The diversity of wildlife and aesthetic qualities found in many wetlands attract large numbers of outdoor enthusiasts, including hunters, anglers, boaters, birdwatchers and photographers.

Even as appreciation for the benefits provided by wetlands has grown over the last couple of decades, wetlands continue to be filled, drained, and dredged. California today has only 10 percent of the wetlands that existed before settlement by Europeans. The Central Valley once had vast wetlands extending over some 4 million acres; these have diminished to a mere 300,000 acres. Only 5 percent of the state's coastal wetlands remain intact. Government efforts in response to these losses have come in the form of legal restrictions on uses of wetlands, as well as protection through acquisition, restoration and management. The lands with the greatest potential for wetland restoration and management are mostly in private ownership playing a significant role in stewardship.


 Salt Marshes


The most extensive salt marshes of the West Coastal States occur in the San Francisco Bay. However, historic reclamation of these tidelands in California has reduced these vital areas by more than 80 percent in the Bay. Past, unrestricted destruction of salt marshes has substantially increased its contributive importance to today’s Bay ecosystem, and has caused the passage of numerous laws and regulations to protect what little we have left. The public now recognizes the salt marsh’s numerous values; ranging from flood, erosion, pollution and sediment control to providing essential habitat for diverse types of wildlife and forming the basis of a complex food web.

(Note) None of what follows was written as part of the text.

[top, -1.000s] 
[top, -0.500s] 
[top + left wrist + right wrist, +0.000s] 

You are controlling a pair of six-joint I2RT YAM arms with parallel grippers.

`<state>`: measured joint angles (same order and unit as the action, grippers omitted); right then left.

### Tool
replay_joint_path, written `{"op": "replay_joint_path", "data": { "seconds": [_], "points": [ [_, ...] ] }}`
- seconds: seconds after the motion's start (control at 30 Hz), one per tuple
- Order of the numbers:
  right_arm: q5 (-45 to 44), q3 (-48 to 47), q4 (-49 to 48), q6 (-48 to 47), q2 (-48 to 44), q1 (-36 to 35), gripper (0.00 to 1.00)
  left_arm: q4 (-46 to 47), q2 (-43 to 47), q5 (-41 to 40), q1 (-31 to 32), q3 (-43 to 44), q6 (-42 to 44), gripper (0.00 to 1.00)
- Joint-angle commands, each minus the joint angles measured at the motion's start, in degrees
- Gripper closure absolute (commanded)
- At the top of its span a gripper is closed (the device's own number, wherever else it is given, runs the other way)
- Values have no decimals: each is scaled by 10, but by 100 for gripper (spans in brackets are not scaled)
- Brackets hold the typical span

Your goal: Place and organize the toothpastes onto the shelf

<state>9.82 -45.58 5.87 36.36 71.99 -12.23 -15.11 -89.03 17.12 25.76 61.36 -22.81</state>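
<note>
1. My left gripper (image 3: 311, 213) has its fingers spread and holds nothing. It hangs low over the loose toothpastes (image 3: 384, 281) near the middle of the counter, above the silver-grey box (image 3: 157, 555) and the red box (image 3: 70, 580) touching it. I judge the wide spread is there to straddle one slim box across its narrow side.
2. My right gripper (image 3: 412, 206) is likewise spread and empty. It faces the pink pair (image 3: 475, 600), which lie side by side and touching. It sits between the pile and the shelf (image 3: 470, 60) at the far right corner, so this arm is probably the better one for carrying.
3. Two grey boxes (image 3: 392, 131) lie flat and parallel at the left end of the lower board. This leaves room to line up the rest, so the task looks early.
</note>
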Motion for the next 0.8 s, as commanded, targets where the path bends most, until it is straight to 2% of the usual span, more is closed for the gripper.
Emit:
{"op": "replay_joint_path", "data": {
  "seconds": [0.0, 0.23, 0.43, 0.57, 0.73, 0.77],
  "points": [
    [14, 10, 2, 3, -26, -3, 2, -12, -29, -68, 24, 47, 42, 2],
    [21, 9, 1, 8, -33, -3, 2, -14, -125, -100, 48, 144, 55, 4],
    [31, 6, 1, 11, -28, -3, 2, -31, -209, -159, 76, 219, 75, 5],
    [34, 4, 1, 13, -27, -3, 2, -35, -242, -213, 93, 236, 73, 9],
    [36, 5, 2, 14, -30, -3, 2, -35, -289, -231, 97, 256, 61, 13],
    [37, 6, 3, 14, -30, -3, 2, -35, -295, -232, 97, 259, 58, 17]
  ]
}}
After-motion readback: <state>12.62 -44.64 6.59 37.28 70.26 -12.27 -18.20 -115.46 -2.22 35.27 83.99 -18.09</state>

The eight species of salt marsh plants are typical of what can be found in the salt marshes of the San Francisco Bay. They bloom or “go to seed” primarily during the summer when the grasslands around the Bay turn brown, adding a stark color contrast between the Bay’s lowlands and uplands.


 Salt Marsh Plants

Spartina foliousa

This plant forms the lower edge of the salt marsh in San Francisco Bay, near mean sea level, and appears to be the only plant (other than marine algae) that can successfully tolerate alternate exposure and flooding of saltwater. Cordgrass grows to four or more feet high. During high tide when the cordgrass is mostly underwater, oxygen is passed down to the roots from the leaves via hallow tubes in the stem and rhizomes, enabling the roots to survive. It tolerates the high salt content of the Bay by exerting unneeded salt through salt glands in the leaves.

Cordgrass is known for its high productivity whereby it produces tremendous amounts of organic material every year called detritus. Detritus forms the basis of the food web that many animals are dependent upon, including: clams, oysters, shrimps, crabs, fish, waterbirds, and even man.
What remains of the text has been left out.